What you will do: The required result is a line count: how many lines in this data hold the word "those". Give only that.

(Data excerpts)
━━━━━━

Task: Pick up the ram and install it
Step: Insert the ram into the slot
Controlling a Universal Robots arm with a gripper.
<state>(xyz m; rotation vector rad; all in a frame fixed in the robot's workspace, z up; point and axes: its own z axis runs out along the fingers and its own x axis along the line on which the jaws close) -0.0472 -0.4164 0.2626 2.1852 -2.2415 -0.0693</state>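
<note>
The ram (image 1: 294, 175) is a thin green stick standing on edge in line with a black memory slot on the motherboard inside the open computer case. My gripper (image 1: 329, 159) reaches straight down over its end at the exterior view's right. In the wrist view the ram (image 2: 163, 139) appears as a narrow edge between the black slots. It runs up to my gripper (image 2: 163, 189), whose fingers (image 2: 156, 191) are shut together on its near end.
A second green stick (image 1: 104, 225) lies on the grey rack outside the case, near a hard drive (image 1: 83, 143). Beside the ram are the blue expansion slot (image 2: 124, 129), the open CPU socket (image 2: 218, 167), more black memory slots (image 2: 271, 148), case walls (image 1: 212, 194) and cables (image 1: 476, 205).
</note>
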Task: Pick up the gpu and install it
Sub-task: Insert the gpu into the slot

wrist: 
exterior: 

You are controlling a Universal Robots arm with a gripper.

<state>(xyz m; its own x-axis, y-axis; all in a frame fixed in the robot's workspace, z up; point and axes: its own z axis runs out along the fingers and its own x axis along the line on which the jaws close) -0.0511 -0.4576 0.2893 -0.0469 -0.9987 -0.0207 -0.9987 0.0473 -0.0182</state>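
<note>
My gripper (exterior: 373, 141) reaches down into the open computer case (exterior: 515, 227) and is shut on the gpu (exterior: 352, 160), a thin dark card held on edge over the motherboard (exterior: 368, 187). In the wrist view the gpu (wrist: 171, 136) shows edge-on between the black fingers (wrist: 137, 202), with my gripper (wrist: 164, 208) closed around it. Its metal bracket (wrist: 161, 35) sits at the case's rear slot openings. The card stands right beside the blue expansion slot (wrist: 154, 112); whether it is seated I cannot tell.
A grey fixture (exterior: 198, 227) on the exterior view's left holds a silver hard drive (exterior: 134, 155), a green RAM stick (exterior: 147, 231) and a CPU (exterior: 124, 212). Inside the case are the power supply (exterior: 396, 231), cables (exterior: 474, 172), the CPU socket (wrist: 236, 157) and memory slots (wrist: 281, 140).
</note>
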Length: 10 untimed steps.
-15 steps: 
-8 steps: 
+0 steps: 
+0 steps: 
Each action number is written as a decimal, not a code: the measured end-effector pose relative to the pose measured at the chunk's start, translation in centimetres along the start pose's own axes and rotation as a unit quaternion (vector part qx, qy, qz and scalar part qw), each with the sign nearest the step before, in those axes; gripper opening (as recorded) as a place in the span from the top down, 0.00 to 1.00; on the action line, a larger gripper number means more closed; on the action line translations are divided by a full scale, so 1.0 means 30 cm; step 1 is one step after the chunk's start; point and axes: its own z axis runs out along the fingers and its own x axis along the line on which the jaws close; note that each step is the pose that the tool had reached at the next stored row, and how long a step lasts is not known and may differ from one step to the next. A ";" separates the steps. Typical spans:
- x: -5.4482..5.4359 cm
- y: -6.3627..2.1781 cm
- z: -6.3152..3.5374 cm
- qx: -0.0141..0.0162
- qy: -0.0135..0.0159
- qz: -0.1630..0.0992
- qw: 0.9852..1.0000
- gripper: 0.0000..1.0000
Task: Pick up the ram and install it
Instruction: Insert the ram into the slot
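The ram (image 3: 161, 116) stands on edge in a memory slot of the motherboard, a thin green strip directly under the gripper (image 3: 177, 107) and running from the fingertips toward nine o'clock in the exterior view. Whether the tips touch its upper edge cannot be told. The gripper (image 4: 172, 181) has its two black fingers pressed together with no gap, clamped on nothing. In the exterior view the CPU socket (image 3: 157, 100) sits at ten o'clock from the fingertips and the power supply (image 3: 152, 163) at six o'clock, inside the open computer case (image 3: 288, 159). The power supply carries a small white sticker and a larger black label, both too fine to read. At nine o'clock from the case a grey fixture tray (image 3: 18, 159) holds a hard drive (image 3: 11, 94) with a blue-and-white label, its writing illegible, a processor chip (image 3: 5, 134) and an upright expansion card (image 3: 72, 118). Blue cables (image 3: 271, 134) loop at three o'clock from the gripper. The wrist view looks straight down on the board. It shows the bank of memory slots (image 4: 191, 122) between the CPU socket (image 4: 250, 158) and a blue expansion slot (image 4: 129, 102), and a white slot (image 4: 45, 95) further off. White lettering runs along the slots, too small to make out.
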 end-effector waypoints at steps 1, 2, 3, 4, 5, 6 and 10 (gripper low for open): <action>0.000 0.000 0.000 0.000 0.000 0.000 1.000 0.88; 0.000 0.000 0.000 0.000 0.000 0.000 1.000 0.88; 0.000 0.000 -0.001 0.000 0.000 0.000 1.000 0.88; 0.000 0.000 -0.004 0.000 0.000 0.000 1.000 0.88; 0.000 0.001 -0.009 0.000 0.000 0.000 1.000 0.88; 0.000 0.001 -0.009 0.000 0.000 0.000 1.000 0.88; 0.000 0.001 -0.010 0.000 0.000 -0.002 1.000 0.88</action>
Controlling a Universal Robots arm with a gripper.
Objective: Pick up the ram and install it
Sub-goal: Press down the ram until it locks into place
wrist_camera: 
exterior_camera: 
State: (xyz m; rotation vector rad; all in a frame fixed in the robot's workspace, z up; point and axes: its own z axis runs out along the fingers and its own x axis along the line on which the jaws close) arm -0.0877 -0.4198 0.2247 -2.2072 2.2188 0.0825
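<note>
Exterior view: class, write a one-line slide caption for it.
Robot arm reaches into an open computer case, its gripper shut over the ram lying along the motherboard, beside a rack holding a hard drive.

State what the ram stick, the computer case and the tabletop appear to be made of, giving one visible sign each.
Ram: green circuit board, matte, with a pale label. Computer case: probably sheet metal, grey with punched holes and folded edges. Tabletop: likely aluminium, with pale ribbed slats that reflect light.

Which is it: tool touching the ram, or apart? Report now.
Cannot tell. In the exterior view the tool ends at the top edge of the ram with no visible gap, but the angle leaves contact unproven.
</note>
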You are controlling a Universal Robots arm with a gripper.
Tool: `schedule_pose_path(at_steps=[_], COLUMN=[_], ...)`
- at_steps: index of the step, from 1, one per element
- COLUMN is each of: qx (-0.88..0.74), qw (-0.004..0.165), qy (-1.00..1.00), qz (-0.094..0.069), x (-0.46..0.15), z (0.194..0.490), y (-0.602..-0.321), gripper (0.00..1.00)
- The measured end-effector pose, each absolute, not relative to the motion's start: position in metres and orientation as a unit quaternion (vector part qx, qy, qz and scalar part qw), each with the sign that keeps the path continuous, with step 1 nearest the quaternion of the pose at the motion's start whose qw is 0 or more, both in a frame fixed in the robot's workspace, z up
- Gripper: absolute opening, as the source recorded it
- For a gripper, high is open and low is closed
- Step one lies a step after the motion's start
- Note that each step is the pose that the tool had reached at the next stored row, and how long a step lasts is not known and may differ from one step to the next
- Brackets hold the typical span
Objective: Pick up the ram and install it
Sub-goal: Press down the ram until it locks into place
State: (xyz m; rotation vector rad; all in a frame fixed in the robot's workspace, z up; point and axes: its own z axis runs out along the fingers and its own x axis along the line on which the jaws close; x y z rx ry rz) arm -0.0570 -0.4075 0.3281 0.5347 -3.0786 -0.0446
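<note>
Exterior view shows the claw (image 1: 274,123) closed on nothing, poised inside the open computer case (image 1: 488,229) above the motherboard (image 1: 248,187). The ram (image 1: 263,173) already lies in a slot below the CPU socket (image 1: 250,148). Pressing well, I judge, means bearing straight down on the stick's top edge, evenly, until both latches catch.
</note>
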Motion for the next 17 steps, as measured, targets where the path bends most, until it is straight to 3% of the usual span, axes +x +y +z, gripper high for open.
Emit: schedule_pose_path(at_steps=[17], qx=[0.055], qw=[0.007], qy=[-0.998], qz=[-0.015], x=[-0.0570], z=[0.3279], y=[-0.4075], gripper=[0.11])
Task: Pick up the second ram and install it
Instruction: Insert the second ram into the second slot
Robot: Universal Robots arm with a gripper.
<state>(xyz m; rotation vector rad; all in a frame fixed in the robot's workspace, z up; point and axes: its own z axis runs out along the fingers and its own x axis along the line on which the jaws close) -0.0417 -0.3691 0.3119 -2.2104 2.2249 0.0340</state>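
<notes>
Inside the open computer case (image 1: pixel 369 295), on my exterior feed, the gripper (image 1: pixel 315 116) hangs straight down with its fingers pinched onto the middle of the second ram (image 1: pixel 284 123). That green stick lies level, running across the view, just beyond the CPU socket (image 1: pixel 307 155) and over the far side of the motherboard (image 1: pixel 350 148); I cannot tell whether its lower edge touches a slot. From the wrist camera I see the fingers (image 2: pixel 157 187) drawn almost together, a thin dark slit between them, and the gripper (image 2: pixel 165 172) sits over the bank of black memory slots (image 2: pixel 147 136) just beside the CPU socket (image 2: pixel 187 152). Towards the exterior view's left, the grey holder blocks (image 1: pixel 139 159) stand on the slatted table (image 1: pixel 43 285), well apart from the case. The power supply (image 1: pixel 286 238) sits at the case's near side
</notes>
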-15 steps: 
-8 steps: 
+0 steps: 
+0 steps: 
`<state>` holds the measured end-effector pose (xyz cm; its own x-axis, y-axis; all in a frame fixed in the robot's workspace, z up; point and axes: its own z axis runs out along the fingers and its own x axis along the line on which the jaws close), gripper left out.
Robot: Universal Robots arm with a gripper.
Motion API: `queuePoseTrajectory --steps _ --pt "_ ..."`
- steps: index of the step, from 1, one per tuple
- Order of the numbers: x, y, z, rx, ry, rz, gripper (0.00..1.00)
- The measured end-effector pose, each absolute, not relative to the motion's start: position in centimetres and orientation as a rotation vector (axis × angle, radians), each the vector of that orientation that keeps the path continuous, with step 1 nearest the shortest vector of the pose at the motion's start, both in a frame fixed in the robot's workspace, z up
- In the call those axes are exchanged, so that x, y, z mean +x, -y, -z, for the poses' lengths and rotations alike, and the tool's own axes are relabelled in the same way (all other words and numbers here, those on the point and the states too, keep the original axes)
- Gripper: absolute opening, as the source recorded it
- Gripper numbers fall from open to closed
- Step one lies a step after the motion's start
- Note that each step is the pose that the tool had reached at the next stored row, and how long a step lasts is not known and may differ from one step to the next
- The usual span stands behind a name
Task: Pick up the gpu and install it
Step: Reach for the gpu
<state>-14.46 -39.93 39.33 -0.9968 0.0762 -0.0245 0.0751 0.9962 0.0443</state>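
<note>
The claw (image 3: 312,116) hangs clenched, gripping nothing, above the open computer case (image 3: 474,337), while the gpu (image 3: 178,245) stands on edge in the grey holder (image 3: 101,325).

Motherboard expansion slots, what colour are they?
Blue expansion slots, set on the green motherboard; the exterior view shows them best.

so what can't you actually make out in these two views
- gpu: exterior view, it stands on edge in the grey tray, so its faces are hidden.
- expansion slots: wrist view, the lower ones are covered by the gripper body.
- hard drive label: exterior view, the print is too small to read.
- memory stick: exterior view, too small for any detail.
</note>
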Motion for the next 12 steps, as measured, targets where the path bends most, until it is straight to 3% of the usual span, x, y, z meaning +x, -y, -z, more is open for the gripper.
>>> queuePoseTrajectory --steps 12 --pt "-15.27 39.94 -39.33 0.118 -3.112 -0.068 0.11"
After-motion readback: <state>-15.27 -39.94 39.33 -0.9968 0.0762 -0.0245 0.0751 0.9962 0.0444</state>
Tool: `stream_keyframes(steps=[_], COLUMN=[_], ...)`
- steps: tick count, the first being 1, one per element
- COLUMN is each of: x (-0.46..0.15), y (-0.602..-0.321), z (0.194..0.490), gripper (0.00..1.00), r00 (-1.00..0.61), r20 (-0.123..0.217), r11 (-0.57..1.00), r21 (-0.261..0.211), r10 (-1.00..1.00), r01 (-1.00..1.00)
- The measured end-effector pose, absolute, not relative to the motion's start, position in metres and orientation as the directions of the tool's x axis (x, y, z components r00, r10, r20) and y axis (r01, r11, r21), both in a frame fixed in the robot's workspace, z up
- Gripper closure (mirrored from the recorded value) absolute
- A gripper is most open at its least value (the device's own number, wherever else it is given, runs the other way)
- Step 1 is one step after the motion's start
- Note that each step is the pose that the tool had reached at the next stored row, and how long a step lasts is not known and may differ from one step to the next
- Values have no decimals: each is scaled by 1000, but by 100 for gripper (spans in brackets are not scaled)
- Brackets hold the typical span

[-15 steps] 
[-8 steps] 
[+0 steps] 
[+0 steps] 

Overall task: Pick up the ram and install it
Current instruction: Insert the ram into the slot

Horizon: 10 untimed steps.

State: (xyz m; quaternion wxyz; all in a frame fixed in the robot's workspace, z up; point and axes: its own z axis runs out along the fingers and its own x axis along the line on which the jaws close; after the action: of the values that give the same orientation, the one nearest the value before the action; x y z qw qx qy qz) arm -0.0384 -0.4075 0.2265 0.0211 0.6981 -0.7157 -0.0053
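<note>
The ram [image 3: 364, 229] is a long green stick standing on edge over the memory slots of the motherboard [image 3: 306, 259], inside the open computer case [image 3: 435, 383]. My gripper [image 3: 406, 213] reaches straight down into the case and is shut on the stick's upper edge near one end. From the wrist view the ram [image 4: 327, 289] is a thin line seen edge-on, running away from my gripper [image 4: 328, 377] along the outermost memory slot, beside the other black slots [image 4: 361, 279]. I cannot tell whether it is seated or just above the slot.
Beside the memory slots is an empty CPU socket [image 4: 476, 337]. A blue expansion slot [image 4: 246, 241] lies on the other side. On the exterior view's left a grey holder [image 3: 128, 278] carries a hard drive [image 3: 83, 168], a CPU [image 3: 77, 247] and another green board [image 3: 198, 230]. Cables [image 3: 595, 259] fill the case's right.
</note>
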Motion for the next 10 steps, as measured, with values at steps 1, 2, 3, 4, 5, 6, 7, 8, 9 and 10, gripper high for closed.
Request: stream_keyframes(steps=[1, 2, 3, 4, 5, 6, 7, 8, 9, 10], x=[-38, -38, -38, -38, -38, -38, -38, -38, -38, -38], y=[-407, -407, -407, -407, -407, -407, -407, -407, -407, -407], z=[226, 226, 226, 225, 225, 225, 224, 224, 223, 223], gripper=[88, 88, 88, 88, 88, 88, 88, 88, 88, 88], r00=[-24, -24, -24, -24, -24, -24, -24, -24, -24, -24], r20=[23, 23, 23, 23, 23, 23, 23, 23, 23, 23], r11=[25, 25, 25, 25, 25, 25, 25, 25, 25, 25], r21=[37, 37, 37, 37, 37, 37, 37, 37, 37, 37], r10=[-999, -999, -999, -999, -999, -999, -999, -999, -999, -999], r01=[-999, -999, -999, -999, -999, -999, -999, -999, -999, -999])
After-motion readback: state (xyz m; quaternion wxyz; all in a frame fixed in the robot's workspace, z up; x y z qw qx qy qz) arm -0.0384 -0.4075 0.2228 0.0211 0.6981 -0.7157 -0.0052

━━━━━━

Your response: 2